• Task goal: In the listing below, the answer starts at the line that has "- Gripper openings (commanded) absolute" and stops after the line that has "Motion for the"; please repeat that part exactly and nothing more.

• Listed records:
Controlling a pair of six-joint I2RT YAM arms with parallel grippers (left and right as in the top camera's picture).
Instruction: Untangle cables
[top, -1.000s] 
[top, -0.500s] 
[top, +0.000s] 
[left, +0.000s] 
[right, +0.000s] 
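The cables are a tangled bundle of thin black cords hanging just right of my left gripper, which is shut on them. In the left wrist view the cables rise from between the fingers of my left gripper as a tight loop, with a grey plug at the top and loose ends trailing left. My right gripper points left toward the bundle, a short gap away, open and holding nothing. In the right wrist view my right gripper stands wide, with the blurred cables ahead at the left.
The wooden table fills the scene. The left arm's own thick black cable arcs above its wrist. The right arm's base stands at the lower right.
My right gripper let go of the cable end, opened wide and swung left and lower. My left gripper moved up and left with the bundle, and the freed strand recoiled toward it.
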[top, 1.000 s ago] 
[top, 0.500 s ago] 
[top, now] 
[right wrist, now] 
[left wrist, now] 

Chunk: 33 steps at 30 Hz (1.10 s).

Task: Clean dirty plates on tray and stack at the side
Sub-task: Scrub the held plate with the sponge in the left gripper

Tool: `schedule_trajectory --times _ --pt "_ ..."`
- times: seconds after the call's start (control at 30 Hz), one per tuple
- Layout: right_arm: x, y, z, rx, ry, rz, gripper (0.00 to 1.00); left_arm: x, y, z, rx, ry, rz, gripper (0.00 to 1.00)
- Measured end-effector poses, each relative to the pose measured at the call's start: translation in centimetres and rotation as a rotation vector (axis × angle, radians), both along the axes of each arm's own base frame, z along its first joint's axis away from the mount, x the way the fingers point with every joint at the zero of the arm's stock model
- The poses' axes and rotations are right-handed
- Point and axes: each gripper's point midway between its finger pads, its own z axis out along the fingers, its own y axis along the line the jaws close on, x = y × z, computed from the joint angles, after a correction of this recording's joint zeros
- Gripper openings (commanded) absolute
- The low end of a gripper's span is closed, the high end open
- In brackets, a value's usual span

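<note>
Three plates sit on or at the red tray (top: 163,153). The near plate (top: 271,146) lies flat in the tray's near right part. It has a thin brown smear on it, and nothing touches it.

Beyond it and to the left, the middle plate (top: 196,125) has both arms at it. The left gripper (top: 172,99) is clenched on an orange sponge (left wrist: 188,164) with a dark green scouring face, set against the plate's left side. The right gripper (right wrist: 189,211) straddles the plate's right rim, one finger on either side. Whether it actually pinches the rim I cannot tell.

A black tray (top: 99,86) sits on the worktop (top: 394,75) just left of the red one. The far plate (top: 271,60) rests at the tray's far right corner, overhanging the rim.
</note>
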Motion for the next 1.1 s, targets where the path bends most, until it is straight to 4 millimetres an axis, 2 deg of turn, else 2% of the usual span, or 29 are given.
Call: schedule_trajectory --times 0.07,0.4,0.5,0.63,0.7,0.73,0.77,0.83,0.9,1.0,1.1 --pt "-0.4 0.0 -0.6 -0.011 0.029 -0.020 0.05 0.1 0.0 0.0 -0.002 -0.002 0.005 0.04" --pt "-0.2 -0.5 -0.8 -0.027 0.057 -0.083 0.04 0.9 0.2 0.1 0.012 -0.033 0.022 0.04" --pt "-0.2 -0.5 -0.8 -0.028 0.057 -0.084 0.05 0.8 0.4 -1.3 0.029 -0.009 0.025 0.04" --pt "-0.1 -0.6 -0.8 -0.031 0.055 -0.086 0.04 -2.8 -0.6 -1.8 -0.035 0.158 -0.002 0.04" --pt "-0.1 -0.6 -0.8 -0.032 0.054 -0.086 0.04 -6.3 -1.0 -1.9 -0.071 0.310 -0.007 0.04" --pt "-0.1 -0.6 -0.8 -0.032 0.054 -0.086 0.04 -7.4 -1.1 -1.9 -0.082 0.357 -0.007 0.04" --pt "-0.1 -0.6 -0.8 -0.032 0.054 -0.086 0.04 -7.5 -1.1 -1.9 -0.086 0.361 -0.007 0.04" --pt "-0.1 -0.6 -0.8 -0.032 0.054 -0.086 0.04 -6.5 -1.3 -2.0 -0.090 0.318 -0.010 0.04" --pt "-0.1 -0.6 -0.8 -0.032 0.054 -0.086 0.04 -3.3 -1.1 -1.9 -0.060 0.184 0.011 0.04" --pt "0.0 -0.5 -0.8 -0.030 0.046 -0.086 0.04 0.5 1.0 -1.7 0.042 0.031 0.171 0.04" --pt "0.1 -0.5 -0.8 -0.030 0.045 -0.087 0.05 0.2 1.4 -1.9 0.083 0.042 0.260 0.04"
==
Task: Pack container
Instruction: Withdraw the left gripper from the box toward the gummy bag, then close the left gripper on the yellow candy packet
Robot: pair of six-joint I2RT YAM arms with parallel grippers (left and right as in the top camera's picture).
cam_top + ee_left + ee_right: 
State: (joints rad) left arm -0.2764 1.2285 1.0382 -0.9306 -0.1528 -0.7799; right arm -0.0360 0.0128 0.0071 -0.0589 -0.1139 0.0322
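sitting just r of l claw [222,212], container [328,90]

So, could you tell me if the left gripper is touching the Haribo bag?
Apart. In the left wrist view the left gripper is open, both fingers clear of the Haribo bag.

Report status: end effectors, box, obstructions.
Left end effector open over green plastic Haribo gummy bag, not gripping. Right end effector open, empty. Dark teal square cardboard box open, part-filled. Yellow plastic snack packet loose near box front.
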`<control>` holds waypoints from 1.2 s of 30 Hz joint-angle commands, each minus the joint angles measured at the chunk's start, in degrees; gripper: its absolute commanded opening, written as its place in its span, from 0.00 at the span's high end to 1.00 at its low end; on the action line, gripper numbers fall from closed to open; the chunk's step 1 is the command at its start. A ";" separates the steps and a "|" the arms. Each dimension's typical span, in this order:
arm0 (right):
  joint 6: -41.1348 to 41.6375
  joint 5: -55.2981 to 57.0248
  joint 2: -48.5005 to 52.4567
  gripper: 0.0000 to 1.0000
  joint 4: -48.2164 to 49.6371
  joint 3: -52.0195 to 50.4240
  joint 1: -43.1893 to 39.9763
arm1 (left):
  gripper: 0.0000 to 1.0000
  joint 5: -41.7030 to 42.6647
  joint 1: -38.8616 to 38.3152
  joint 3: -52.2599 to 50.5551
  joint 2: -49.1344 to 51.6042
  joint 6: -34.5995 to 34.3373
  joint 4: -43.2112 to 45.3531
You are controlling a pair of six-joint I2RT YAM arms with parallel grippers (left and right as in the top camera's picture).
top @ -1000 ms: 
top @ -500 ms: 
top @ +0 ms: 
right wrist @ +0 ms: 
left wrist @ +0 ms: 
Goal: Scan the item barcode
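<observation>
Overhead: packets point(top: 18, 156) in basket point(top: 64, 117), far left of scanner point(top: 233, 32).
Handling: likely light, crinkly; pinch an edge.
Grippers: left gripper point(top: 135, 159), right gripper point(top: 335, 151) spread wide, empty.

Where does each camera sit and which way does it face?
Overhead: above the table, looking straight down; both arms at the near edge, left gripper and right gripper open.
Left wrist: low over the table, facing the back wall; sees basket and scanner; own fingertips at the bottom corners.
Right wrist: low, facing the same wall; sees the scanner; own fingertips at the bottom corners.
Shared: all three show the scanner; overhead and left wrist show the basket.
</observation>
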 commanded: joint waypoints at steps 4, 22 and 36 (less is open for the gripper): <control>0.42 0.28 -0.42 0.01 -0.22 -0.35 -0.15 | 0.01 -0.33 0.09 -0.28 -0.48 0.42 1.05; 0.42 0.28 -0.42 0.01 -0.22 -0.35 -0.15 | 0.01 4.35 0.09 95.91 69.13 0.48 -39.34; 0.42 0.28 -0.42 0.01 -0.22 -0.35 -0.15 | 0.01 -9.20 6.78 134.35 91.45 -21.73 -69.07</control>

• Solution to this task:
- Gripper openings (commanded) absolute
- The low end of a gripper's span is closed, the high end open
- In brackets, a value's usual span

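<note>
Three plates sit on or at the red tray (top: 163,153). The near plate (top: 271,146) lies flat in the tray's near right part. It has a thin brown smear on it, and nothing touches it.

Beyond it and to the left, the middle plate (top: 196,125) has both arms at it. The left gripper (top: 172,99) is clenched on an orange sponge (left wrist: 188,164) with a dark green scouring face, set against the plate's left side. The right gripper (right wrist: 189,211) straddles the plate's right rim, one finger on either side. Whether it actually pinches the rim I cannot tell.

A black tray (top: 99,86) sits on the worktop (top: 394,75) just left of the red one. The far plate (top: 271,60) rests at the tray's far right corner, overhanging the rim.
</note>
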Motion for the next 1.1 s, targets where the path bends most, until it is straight to 4 millimetres an axis, 2 deg of turn, else 2% of the usual span, or 29 are given.

No further work is required for this exercise.